Fake reception prompts probe

A political candidate has sparked the Reserve Bank and the Financial Markets Authority to visit a foreign-owned company offering "secret" offshore accounts.

Grace Haden, an independent standing for election in Epsom, raised concerns with the regulators about Breder Suasso, which is referred to on overseas websites as a New Zealand bank and as providing banking services, despite not being registered as one here.

She pointed to a photo on the Auckland-based company's website, since removed, which featured a plush reception with an oil painting on the wall. In fact the company has a poky office with room for only a single desk and a line of filing cabinets down one wall.

Breder Suasso admitted the photo was faked for marketing purposes, a detail buried in fine print on the website.

It confirmed the Auckland office had been visited by the regulators following Haden's complaints.

The would-be MP's main concern is that Breder Suasso is registered on the Financial Service Providers Register (FSP), giving the false impression it is regulated in New Zealand.

But it doesn't sell secret offshore accounts in New Zealand, and is not regulated to provide financial services here.

Since July 1, the FMA has had the power to remove organisations and individuals from the FSP "if registration is likely to give a false or misleading impression that the person is regulated by NZ, or providing services from or in NZ, or is otherwise likely to damage the integrity or reputation of NZ's financial markets or law or regulatory arrangements."

The FMA had not yet used that power, but said: "We are looking into the company to clarify what services they provide and where."

The Reserve Bank would not comment, but Breder Suasso spokesman Ben Cohen said via email: "We have been in reception of a request from the Reserve Bank and a visit of the FMA, we co-operate and are doing our best to be fully compliant with New Zealand right and laws."

He said Breder Suasso hoped it was not giving the impression it was regulated in New Zealand, and felt its website provided "all information . . . to make sure nobody intends to think so".

The company was set up in February.

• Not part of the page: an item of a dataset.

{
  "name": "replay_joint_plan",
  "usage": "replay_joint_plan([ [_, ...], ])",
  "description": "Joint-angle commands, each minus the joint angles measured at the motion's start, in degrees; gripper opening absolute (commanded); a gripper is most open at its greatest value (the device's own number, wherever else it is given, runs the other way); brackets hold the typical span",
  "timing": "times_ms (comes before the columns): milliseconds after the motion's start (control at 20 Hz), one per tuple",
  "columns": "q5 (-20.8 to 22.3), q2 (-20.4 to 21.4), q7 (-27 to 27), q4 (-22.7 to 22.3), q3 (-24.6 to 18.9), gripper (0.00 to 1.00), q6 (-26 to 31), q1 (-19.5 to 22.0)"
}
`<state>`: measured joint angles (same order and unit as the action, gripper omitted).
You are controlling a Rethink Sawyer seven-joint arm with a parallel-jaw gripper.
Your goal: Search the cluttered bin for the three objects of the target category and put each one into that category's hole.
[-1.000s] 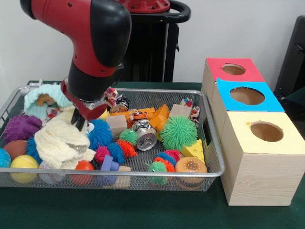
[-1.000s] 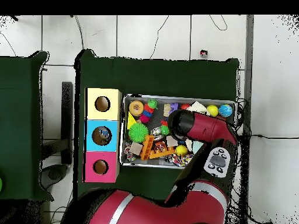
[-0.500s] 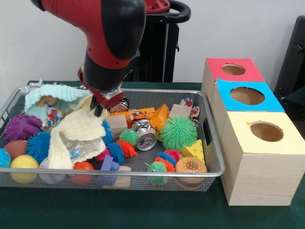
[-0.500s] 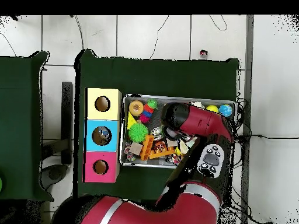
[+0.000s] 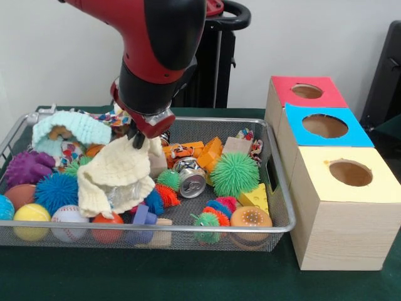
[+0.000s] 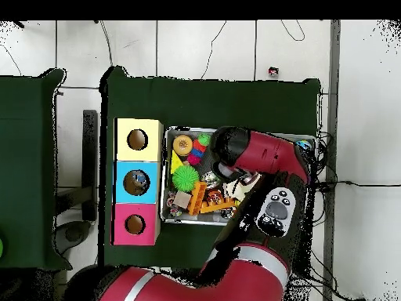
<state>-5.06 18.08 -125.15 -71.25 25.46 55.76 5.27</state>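
Note:
My gripper (image 5: 138, 140) hangs over the left-middle of the wire bin (image 5: 279, 188), shut on the top of a cream knitted cloth (image 5: 116, 174). The cloth dangles from it and drapes over the toys below. In the overhead view the red arm (image 6: 258, 153) covers the gripper and the cloth. Right of the bin stand three wooden boxes with round holes: yellow (image 5: 349, 172), blue (image 5: 324, 125) and red (image 5: 306, 91). From above they are the yellow box (image 6: 138, 139), blue box (image 6: 137, 182) and red box (image 6: 135, 224).
The bin holds a green spiky ball (image 5: 234, 174), a crushed can (image 5: 191, 182), a cheese wedge (image 5: 254, 197), a donut (image 5: 250, 217), a blue spiky ball (image 5: 56, 188), a baseball (image 5: 67, 215), a purple spiky toy (image 5: 26, 167) and a teal knitted hat (image 5: 62, 127).
The gripper has risen and moved right with the cream cloth in it. The cloth came off the left toys, so the blue spiky ball and the baseball now show.

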Motion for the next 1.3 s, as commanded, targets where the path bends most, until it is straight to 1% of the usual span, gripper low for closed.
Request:
replay_joint_plan([
  [50, -2.27, -0.79, -13.61, 3.9, -0.72, 0.0, 8.94, -0.56],
  [200, -2.03, -0.22, -12.57, 4.66, -0.13, 0.0, 11.43, -0.46],
  [400, -1.26, 1.79, -9.49, 5.07, 0.32, 0.0, 15.39, 0.39],
  [550, -0.26, 4.24, -7.1, 4.69, 1.35, 0.0, 20.23, 0.55],
  [700, 0.42, 5.66, -6.66, 3.9, 2.17, 0.0, 21.99, 0.24],
  [800, 0.89, 6.4, -7.55, 3.17, 3.02, 0.0, 23.46, -0.59],
  [900, 1.22, 6.75, -8.52, 1.81, 3.55, 0.0, 23.07, -1.35],
  [1050, 1.93, 7.27, -8.57, -1.3, 4.05, 0.0, 20.36, -2.11],
  [1150, 2.84, 7.02, -7.36, -1.91, 4.34, 0.0, 20.25, -2.02],
  [1300, 3.03, 6.51, -7.19, -3.14, 4.53, 0.0, 19.3, -2.07],
])
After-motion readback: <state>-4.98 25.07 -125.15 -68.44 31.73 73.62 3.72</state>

Company office records show it is owned by Teodoro De Regibus, whose address is in the English town of Hitchin. He took over the company in May, changing its name to Breder Suasso from Sobraine Limited.

Breder Suasso markets offshore accounts to foreigners, telling its clients on its website: "Your account information is kept confidential, our staff highly respect clients confidentiality and secrecy. People will know about your Breder Suasso Account only if you tell them."

The accounts are not its own however, but are set up with Polish Bank Bre Bank, Cohen said.

International debit cards, included pre-loaded debit cards, are issued to clients.

The history section of the company formed only this year reads: "Three outstanding men from the Lopes Suasso family left their mark on the banking world. They distinguished themselves by their unique philosophy, setting their banking practices high and above others following simpler methods. For this they were ennobled and honored with the title of Baron d'Avernas Le Gras. Breder Suasso is proud to follow in the footsteps of these three remarkable generations of brilliant bankers."

Haden fears New Zealand can too easily be used as a virtual home by overseas organisations piggy-backing off its reputation when they do no business here.

She also says it is still too easy to set up a company here or for foreigners to take ownership of shelf companies.

Cohen said Breder Suasso complied with anti-money laundering laws and screened clients to ensure it didn't handle any funds from criminal sources.

He also said it scanned clients through a worldwide check to avoid a politically exposed person, which is jargon for people linked to corrupt politicians.

He said the Auckland office was home to some of Breder Suasso's administration and stored its archives. "These files are ready to be submitted for any official visit such as the one we have had this week by the FMA."

The rest of its operations are managed abroad, he said.